Como, dentro de todo, la cosa tenía bastante gracia, de pronto hice algo que no debí hacer. Me eché a reír. Fue una carcajada de lo más inoportuna. Si hubiera estado en el cine sentado detrás de mí mismo, probablemente me hubiera dicho que me callara. Sally se puso aún más furiosa.

Seguí diciéndole que me perdonara, pero no quiso hacerme caso. Me repitió mil veces que me largara y la dejara en paz, así que al final lo hice. Sé que no estuvo bien, pero es que no podía más.

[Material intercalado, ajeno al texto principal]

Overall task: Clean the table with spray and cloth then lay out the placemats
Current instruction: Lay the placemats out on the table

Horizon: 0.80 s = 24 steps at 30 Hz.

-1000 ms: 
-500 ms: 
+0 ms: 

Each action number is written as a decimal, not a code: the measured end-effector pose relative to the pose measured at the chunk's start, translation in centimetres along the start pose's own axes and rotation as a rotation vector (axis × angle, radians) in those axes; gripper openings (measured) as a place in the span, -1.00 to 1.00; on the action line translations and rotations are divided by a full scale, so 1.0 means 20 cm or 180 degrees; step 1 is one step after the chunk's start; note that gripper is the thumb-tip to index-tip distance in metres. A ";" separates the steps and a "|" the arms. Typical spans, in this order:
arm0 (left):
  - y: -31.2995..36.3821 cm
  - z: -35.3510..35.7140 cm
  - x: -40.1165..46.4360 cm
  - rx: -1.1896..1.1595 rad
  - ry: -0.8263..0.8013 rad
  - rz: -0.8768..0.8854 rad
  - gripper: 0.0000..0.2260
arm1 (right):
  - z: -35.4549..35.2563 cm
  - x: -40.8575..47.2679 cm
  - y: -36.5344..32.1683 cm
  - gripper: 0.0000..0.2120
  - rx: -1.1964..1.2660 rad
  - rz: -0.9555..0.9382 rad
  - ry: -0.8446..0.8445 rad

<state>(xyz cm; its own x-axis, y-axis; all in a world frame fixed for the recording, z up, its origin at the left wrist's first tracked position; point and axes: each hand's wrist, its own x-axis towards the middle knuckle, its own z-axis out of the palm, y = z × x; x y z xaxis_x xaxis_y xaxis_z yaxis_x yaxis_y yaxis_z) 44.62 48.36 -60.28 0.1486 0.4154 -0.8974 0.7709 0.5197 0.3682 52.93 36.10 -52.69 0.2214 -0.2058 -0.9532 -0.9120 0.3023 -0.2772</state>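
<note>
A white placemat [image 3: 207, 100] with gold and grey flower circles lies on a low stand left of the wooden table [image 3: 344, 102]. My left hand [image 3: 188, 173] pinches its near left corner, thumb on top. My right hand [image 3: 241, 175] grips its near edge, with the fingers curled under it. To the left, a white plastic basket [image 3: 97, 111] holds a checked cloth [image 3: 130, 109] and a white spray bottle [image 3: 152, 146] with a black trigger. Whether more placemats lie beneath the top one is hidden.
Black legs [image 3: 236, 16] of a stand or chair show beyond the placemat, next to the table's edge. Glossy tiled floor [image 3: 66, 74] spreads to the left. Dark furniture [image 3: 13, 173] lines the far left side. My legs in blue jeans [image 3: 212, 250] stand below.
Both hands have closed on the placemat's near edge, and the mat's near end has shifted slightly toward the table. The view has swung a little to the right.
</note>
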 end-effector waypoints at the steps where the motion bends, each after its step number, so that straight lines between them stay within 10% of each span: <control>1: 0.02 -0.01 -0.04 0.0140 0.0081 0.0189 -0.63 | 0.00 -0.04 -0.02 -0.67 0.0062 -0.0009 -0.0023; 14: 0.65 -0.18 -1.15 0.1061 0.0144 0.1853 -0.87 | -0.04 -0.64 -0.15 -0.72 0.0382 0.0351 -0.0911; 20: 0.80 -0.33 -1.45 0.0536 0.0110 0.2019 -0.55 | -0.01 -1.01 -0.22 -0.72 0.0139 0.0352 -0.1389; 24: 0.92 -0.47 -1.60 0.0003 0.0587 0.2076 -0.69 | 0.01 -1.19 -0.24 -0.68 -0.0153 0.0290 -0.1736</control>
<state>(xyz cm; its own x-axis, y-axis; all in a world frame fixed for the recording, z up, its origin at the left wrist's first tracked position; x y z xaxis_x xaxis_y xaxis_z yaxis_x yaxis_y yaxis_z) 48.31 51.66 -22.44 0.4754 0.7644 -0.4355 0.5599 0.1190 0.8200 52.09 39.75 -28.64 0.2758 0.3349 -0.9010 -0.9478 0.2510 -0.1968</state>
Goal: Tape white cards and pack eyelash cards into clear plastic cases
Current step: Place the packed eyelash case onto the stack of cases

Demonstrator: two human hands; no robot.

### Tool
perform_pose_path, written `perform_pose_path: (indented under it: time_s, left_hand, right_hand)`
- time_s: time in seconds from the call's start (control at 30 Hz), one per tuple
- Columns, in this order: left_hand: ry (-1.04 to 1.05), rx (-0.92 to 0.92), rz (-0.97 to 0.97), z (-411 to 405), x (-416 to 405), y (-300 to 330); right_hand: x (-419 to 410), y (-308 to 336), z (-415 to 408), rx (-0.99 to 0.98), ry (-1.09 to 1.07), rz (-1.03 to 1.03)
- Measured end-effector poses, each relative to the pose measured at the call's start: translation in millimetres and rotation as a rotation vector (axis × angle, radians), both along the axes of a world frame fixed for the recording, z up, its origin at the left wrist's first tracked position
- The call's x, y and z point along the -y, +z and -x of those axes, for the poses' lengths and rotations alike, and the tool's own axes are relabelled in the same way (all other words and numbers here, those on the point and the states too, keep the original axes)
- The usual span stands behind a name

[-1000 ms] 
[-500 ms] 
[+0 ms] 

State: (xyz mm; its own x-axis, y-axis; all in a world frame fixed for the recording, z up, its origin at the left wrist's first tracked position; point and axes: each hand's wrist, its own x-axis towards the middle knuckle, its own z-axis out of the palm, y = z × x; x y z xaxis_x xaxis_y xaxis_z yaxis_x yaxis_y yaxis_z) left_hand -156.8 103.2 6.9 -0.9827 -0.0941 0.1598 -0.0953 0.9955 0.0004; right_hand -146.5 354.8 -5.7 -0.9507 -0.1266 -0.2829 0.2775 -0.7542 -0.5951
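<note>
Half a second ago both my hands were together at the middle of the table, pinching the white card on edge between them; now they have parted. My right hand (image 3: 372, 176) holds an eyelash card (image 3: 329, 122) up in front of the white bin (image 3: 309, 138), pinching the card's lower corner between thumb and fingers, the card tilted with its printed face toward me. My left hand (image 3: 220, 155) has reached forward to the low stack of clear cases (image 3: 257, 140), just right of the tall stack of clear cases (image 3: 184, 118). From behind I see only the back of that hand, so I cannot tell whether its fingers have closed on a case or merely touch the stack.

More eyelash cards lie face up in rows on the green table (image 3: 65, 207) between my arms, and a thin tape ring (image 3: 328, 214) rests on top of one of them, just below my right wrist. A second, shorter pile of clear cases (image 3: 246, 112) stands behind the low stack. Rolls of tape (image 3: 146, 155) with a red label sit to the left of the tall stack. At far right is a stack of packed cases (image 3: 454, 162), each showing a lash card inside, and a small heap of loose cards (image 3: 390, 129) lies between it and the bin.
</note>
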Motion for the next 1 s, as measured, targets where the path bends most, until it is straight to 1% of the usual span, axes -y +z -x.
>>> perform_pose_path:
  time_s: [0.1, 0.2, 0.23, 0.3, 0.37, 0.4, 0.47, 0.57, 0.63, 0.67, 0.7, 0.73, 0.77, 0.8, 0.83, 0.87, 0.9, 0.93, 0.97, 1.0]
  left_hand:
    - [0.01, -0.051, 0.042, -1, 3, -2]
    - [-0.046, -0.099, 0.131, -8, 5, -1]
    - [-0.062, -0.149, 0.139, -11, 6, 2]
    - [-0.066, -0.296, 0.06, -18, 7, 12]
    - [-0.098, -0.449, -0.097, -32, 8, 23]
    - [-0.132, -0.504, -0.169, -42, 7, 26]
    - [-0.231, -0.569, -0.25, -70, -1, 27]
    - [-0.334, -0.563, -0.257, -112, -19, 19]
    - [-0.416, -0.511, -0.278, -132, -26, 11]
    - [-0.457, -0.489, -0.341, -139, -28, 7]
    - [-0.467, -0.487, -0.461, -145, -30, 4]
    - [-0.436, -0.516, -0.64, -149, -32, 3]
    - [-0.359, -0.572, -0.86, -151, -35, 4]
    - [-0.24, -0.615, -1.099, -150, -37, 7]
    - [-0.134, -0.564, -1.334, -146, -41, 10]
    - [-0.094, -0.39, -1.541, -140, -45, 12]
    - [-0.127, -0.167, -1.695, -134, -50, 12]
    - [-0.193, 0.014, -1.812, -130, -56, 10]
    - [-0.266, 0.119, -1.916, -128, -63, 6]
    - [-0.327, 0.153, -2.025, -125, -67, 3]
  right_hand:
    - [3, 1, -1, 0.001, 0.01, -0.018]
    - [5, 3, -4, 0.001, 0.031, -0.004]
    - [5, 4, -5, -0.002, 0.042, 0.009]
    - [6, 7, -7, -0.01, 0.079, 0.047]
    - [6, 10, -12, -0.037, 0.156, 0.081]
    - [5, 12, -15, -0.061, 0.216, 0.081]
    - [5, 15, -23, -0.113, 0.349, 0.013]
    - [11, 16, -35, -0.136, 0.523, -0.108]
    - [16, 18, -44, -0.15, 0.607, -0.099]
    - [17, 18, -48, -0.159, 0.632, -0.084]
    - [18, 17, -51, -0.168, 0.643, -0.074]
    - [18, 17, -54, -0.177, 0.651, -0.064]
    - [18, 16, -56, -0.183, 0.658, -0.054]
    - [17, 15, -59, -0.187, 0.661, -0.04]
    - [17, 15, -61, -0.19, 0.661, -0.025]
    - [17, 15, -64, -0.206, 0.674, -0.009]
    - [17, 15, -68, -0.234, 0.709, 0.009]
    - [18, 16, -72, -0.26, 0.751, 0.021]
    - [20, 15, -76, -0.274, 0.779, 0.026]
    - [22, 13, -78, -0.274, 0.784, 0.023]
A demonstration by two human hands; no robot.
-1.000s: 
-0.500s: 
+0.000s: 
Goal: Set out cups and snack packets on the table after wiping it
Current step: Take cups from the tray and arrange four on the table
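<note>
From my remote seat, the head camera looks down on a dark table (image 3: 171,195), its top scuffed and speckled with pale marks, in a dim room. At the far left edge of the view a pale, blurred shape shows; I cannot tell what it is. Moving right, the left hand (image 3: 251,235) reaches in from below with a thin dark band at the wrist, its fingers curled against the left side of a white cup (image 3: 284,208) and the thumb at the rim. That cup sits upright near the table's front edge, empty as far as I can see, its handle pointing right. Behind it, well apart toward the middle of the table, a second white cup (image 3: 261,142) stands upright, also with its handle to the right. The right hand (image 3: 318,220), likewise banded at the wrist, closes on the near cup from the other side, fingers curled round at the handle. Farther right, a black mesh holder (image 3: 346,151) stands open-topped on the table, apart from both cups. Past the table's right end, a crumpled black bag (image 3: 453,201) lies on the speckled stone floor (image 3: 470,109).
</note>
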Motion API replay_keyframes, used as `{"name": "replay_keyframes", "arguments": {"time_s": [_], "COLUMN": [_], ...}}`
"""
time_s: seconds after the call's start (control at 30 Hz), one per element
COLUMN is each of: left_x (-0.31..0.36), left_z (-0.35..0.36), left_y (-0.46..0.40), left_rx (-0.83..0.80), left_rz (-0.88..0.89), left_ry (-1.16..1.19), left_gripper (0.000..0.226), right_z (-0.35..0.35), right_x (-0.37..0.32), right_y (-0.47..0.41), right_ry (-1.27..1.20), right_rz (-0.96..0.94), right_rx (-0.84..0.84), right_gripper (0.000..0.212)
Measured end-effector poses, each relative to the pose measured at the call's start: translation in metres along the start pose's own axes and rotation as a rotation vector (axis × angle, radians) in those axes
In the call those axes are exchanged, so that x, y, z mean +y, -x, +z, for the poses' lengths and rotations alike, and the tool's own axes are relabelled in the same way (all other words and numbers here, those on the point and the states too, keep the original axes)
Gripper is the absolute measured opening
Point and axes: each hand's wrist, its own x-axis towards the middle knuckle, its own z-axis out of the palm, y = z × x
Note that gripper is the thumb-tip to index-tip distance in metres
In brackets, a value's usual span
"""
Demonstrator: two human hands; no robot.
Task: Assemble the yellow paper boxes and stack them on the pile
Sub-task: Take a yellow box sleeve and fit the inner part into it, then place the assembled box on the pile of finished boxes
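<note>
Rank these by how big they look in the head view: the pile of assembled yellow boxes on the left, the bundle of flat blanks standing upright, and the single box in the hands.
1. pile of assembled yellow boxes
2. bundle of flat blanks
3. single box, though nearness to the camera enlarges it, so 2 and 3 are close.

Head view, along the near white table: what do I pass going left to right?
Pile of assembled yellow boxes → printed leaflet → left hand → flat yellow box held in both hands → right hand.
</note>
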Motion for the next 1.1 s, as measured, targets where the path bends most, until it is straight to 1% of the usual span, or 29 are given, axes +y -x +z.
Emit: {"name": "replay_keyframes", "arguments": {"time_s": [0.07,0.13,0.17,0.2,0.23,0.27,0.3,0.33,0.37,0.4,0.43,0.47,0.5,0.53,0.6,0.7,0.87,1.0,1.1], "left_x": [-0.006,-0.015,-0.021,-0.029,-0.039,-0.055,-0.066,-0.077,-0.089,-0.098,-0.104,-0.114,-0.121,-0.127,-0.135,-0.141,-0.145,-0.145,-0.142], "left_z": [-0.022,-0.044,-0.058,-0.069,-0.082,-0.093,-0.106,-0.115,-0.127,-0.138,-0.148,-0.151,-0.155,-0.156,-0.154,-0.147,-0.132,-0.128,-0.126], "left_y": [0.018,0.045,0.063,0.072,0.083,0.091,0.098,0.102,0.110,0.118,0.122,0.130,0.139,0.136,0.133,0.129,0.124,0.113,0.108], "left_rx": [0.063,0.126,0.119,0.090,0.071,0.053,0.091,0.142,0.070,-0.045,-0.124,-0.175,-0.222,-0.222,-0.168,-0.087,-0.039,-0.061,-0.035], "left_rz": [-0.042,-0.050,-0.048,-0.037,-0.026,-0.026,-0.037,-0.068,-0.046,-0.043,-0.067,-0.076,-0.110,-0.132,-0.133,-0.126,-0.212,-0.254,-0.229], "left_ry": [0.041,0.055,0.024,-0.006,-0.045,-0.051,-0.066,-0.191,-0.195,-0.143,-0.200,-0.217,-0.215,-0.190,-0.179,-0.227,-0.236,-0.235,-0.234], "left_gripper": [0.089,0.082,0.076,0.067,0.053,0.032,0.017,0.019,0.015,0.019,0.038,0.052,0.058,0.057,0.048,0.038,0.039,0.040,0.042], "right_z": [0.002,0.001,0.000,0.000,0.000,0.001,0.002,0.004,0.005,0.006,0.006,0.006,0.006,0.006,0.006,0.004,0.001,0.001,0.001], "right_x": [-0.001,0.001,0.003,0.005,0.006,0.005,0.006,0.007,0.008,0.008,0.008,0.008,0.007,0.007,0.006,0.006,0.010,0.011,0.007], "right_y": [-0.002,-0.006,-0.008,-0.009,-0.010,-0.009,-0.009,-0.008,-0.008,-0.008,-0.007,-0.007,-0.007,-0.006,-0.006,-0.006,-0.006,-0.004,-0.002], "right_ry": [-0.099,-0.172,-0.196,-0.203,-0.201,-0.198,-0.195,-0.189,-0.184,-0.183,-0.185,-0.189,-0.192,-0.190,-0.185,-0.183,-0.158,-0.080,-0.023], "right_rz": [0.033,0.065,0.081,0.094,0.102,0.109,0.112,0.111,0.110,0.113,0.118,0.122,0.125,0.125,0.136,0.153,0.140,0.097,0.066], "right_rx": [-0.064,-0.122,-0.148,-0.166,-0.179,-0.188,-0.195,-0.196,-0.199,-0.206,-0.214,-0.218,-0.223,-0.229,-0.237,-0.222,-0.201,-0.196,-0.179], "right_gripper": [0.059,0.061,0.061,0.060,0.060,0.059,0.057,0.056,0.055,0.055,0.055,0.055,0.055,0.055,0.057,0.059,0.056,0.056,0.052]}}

Si quieren que les diga la verdad, lo cierto es que no sé siquiera por qué monté aquel numerito. Vamos, que no sé por qué tuve que decirle lo de Massachusetts y todo eso, porque muy probablemente, aunque ella hubiera querido venir conmigo, yo no la habría llevado. Habría sido una lata. Pero lo más terrible es que cuando se lo dije, lo hice con toda sinceridad. Eso es lo malo. Les juro que estoy como una regadera.

Capítulo 18

Cuando me fui de la pista de patinar sentí un poco de hambre, así que me metí en una cafetería y me tomé un sándwich de queso y un batido. Luego entré en una cabina telefónica. Pensaba llamar a Jane para ver si había llegado ya de vacaciones. No tenía nada que hacer aquella noche, o sea que se me ocurrió hablar con ella y llevarla a bailar a algún sitio por ahí. Desde que la conocía no había ido con ella a ninguna sala de fiestas. Pero una vez la vi bailar y me pareció que lo hacía muy bien. Fue en una de esas fiestas que daba el Club el día de la Independencia. Aún no la conocía bien y no me atreví a separarla de su pareja. Salía entonces con un imbécil que se llamaba Al Pike y estudiaba en Choate. Andaba siempre merodeando por la piscina. Llevaba un calzón de baño de esos elásticos de color blanco y se tiraba continuamente de lo más alto del trampolín. El muy plomo hacía el ángel todo el día. Era el único salto que sabía hacer y lo consideraba el no va más. El tío era todo músculo sin una pizca de cerebro. Pero, como les iba diciendo, Jane iba con él aquella noche. No podía entenderlo, se lo juro. Cuando empezamos a salir juntos, le pregunté cómo podía aguantar a un tío como Al Pike. Jane me dijo que no era un creído, que lo que le pasaba es que tenía complejo de inferioridad. En mi opinión eso no impide que uno pueda ser también un cabrón. Pero ya saben cómo son las chicas. Nunca se sabe por dónde van a salir. Una vez presenté a un amigo mío a la compañera de cuarto de una tal Roberta Walsh. Se llamaba Bob Robinson y ése sí que tenía complejo de inferioridad. Se le notaba que se avergonzaba de sus padres porque decían «haiga» y «oyes» y porque no tenían mucho dinero. Pero no era un cabrón. Era un buen chico. Pues a la compañera de cuarto de Roberta Walsh no le gustó nada. Le dijo a Roberta que era un creído, y sólo porque le había dicho que era capitán del equipo de debate. Nada más que por una tontería así. Lo malo de las chicas es que si un tío les gusta, por muy cabrón que sea te dicen que tiene complejo de inferioridad, y si no les gusta, ya puede ser buena persona y creerse lo peor del universo, que le consideran un creído. Hasta las más inteligentes, en eso son iguales.